Moving on to Shenzhen and the CIOE exhibition, both Farmer and Freeman agree that while CIOE was well organized and a good place to network and establish relationships, it was not quite as they imagined it to be.

"A lot of the manufacturers were from the local Shenzhen area," commented Farmer. "It was more of a Shenzhen exhibition than a China exhibition. We look at China as one big country but they have much more of a local identity. They look to sell products between regions for example."

Freeman was keen to emphasize another point. "In the UK, we have one city that has a population of over one million," he said. "But in China, there are over 200 cities with over one million people. It hammers home that you should go to China if you are thinking of doing business there. In many ways, you can't do your job unless you have been there."

Shenzhen is very much an up-and-coming area, which may also cause some concern. "It could be a challenge to maintain a consistent relationship," said Farmer. "You got the impression that there was quite a turnover of people. There is tremendous competition in Shenzhen with lots of people flooding in. I would be interested to see if the people that I spoke to at the exhibition will be there in six months. This could mean that there are a lot of new ideas, but it might not be so good for consistency."

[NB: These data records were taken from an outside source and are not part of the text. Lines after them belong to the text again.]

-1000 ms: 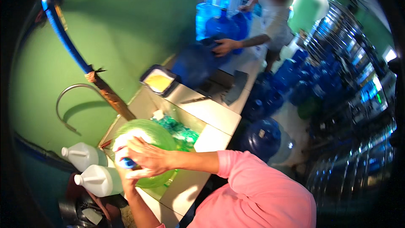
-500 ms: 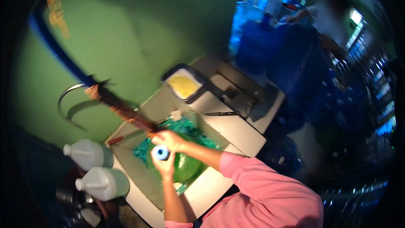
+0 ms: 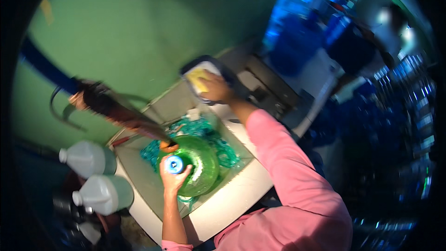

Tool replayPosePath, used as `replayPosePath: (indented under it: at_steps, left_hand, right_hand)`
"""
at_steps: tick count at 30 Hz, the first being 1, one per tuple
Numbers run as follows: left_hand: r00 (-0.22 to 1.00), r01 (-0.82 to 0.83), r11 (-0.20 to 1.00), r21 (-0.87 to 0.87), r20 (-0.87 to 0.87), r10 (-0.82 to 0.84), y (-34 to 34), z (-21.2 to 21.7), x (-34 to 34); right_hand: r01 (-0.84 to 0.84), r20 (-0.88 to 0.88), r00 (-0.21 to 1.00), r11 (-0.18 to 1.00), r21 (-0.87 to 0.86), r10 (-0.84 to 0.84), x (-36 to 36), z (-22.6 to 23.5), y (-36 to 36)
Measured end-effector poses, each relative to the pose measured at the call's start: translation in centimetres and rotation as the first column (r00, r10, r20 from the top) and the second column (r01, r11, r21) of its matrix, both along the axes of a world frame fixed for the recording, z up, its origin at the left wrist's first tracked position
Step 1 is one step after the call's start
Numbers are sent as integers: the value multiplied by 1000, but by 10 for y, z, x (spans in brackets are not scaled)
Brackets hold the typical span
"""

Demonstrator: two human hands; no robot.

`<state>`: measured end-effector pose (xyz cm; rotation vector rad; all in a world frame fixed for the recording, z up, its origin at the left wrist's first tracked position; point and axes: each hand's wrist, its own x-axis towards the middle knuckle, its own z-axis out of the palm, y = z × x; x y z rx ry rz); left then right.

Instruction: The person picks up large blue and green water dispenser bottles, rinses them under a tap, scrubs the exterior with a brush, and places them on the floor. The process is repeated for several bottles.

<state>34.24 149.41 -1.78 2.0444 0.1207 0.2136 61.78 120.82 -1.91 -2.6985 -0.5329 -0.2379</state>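
Green water jug [image 3: 197, 165] sits in the sink [image 3: 153, 186], blue cap [image 3: 174, 164] up; left hand [image 3: 173, 176] wrapped around its neck. Right hand [image 3: 214, 88] pressed on yellow sponge [image 3: 197, 80] in dark tray. Two grey jugs [image 3: 95, 176] left of sink.

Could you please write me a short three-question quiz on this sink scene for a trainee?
1. True or false: the left hand grips the neck of the green bottle.
2. What does the right hand rest on: (a) the yellow sponge, (b) a grey jug?
3. Where does the green bottle sit?

Key: 1 true; 2 a; 3 in the sink, over teal netting.
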Motion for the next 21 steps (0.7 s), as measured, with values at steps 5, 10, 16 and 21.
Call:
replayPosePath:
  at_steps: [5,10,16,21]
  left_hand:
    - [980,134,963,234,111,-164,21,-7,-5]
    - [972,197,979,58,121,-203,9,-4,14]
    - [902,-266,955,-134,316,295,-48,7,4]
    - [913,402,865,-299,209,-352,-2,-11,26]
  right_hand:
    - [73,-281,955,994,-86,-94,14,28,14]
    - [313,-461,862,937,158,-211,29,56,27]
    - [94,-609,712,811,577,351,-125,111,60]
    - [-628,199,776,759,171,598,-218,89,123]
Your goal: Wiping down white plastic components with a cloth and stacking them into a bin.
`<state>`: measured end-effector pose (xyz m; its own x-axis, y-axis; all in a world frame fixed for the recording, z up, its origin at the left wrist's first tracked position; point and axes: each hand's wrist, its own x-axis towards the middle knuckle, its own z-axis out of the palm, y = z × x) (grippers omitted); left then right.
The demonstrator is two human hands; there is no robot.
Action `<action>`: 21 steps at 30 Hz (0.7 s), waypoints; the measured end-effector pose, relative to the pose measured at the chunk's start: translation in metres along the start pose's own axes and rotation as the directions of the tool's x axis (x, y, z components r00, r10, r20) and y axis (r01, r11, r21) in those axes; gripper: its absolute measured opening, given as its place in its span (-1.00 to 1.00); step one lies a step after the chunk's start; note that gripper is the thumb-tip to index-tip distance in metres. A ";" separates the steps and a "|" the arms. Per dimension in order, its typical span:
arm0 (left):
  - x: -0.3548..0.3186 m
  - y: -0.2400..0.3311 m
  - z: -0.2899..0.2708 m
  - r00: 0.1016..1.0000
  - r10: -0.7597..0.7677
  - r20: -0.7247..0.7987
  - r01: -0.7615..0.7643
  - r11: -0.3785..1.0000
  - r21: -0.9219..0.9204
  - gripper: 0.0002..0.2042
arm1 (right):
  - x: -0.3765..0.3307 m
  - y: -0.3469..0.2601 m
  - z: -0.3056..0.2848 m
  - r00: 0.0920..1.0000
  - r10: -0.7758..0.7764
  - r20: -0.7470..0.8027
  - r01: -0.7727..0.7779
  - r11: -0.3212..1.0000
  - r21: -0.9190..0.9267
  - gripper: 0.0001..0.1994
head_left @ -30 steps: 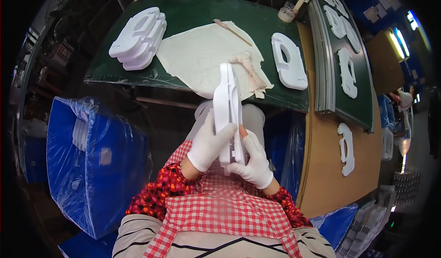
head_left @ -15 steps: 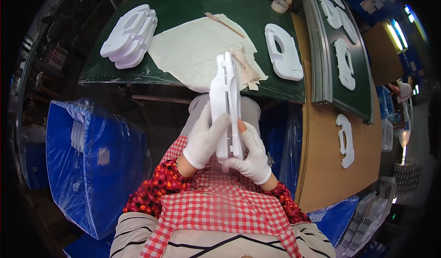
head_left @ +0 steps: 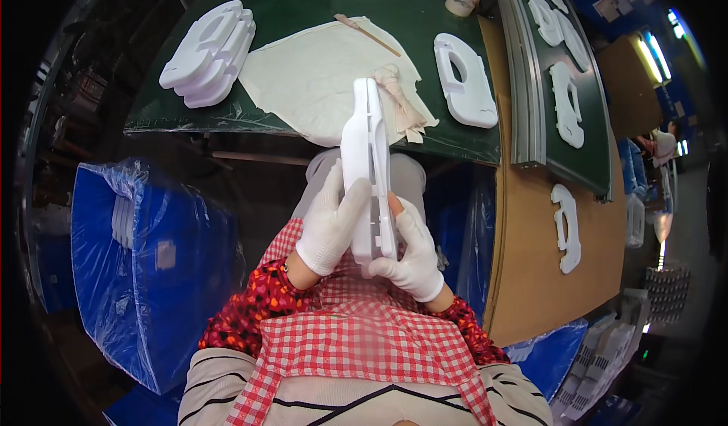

The future looks bright for both ATG Airports and Zeeko in China. Farmer believes that he has established good initial contacts that will turn into fruitful business relationships while Freeman has done some groundwork for Zeeko's planned expansion into China.

"I returned from the visit with total orders exceeding half a million pounds," said Freeman. "In the past we have sold our machines in China through agents but now we are big enough to go it alone. I hope that we will have offices open in China by the end of 2009. You can't possibly be in the business of making corrective polishing machines for making optics and not have China as an important part of your future."